While residing at the Jetavana monastery, the Buddha uttered Verse (93) of this book, with reference to Thera Anuruddha.

Thera Anuruddha was one day looking for some discarded pieces of cloth in a rubbish heap to make into a robe as his old robe was getting soiled and torn. Jalini, his wife of a previous existence, who was now in a deva world, saw him. Knowing that he was looking for some cloth, she took three pieces of good deva material and put them in the rubbish heap, making them barely visible. The thera found the pieces of cloth and took them to the monastery. While he was making the robe, the Buddha arrived with his Chief Disciples and senior disciples and they also helped stitch the robe.
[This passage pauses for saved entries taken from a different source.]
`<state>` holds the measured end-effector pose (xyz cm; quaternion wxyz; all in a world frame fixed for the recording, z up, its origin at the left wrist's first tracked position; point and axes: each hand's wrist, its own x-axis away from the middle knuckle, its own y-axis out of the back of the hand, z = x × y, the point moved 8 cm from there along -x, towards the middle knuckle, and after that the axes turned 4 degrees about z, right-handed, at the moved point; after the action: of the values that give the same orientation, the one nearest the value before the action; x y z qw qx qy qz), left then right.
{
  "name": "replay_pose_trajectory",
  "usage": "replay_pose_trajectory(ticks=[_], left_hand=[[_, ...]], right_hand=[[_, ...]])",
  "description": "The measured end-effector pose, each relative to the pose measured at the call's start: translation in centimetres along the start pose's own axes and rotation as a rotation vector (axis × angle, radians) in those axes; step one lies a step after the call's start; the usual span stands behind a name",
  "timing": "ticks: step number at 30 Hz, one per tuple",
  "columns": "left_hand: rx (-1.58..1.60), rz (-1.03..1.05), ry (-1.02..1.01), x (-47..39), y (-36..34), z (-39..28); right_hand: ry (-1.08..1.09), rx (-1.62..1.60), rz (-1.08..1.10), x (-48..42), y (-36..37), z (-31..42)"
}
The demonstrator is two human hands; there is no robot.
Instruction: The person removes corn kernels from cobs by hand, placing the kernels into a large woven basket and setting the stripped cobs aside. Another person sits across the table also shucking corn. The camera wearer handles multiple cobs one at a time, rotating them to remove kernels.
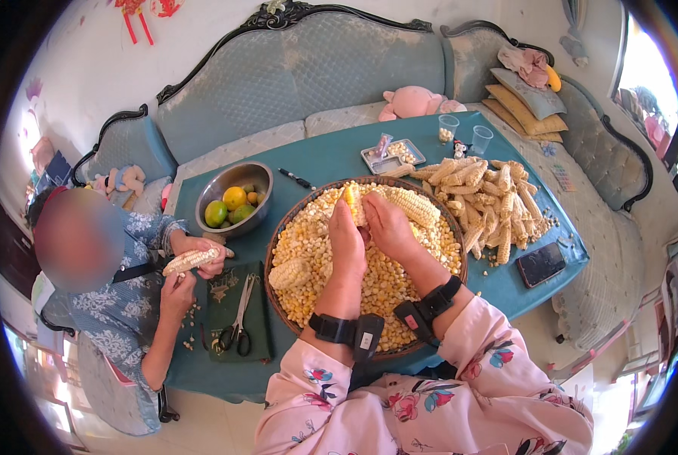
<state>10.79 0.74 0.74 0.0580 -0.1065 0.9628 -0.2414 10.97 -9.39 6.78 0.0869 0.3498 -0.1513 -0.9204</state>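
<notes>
Both my hands hold one yellow corn cob (352, 199) over a round wicker basket (268, 272) heaped with loose corn kernels (316, 244). My left hand (347, 239) grips the cob from the left, thumb up along it. From the right, my right hand (393, 224) presses against the same cob, its fingers partly hidden. A paler cob (412, 206) with its kernels on lies on the heap just beyond my right hand. Another cob (290, 274) rests at the basket's left side.
Stripped corncobs (486, 193) are piled at the right, near a phone (540, 265). Leftward stand a metal bowl of fruit (207, 185) and scissors (237, 327) on a green book (259, 352). A seated person (123, 267) holds a cob. Farther back are plastic cups (448, 126) and a tray (384, 165).
</notes>
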Motion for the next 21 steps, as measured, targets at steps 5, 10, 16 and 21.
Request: replay_pose_trajectory(ticks=[5, 10, 16, 21], left_hand=[[-0.685, 0.011, -0.355, 2.3, -3.5, -4.6], [-0.708, 0.05, -0.537, 2.7, -4.2, -4.4], [-0.503, 0.066, -0.372, 1.6, -3.1, -2.7], [-0.12, 0.102, -0.207, 1.0, -2.3, -1.0]], right_hand=[[-0.174, -0.056, -0.084, 0.1, 1.5, -1.0], [-0.192, -0.083, -0.122, 0.1, 1.4, -1.0], [-0.05, 0.053, -0.136, 0.1, 1.3, -0.6], [-0.163, -0.15, -0.105, 0.1, 0.9, -1.5]])
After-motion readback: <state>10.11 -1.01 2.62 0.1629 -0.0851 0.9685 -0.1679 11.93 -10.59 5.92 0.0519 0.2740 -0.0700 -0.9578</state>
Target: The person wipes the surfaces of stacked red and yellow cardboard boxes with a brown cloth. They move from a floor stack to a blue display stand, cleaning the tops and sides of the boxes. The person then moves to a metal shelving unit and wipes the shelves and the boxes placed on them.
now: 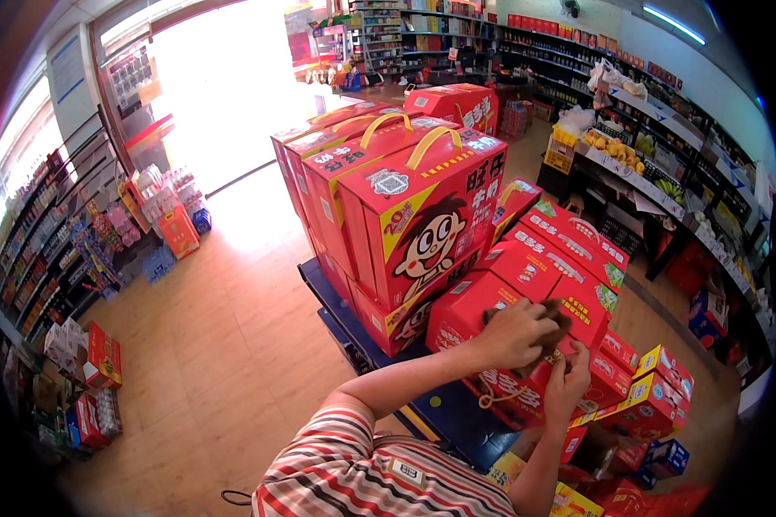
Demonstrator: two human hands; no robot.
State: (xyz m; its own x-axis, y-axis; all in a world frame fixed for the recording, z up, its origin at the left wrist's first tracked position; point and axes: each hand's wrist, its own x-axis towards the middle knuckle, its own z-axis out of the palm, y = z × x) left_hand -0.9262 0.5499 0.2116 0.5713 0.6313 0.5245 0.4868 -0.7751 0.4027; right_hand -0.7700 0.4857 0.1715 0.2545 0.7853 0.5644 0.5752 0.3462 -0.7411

Meanwhile, Jalini, assuming the form of a young lady, came to the village and learnt about the arrival of the Buddha and his disciples and also how they were helping Thera Anuruddha. She urged the villagers to send good delicious food to the monastery and consequently there was more than enough for all. Other bhikkhus, seeing so much surplus, put the blame on the thera and said, "Thera Anuruddha should have asked his relatives and lay disciples to send just enough food; may be, he just wanted to show off that he had so many devotees." To those bhikkhus, the Buddha said, "Bhikkhus, do not think my son Anuruddha has asked his relatives and lay disciples to send rice gruel and other foods. My son the thera did not ask for anything; arahats do not talk about such things like food and clothing. The excessive amount of food brought to the monastery this morning was due to the promptings of a celestial being and not of a man."

Then the Buddha spoke in verse as follows:

Verse 93: The arahat is free from moral intoxicants (asavas); he is not attached to food. He has as his object liberation from existence, i.e., Nibbana which is Void and Signless. His path, like that of birds in the air, cannot be traced.